Prompt engineering reduces reasoning mistakes in Large Language Models (LLMs). However, its effectiveness in mitigating vulnerabilities in LLM-generated code remains underexplored. To address this gap, we implemented a benchmark to automatically assess the impact of various prompt engineering strategies on code security. Our benchmark leverages two peer-reviewed prompt datasets and employs static scanners to evaluate code security at scale. We tested multiple prompt engineering techniques on GPT-3.5-turbo, GPT-4o, and GPT-4o-mini. Our results show that for GPT-4o and GPT-4o-mini, a security-focused prompt prefix can reduce the occurrence of security vulnerabilities by up to 56%. Additionally, all tested models demonstrated the ability to detect and repair between 41.9% and 68.7% of vulnerabilities in previously generated code when using iterative prompting techniques. Finally, we introduce a "prompt agent" that demonstrates how the most effective techniques can be applied in real-world development workflows.

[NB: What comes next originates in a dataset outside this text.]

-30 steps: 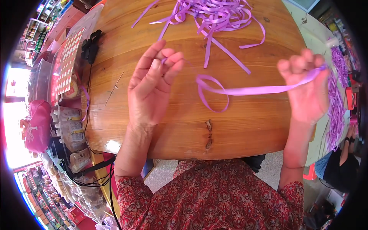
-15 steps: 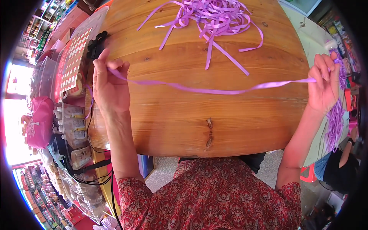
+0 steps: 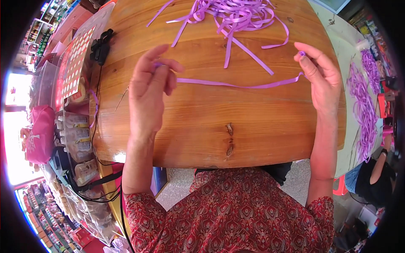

翻译：提示工程能够减少大型语言模型（LLM）的推理错误。然而，其在缓解LLM生成代码中的安全漏洞方面的有效性仍未得到充分探索。为填补这一空白，我们实现了一个基准测试，用于自动评估各种提示工程策略对代码安全性的影响。我们的基准测试利用了两个经过同行评审的提示数据集，并采用静态扫描器进行大规模代码安全性评估。我们在GPT-3.5-turbo、GPT-4o和GPT-4o-mini上测试了多种提示工程技术。结果表明，对于GPT-4o和GPT-4o-mini，添加以安全为导向的提示前缀可将安全漏洞的出现率降低高达56%。此外，在使用迭代提示技术时，所有测试模型均展现出能够检测并修复先前生成代码中41.9%至68.7%的漏洞的能力。最后，我们引入了一种“提示代理”，展示了如何在实际开发工作流程中应用最有效的技术。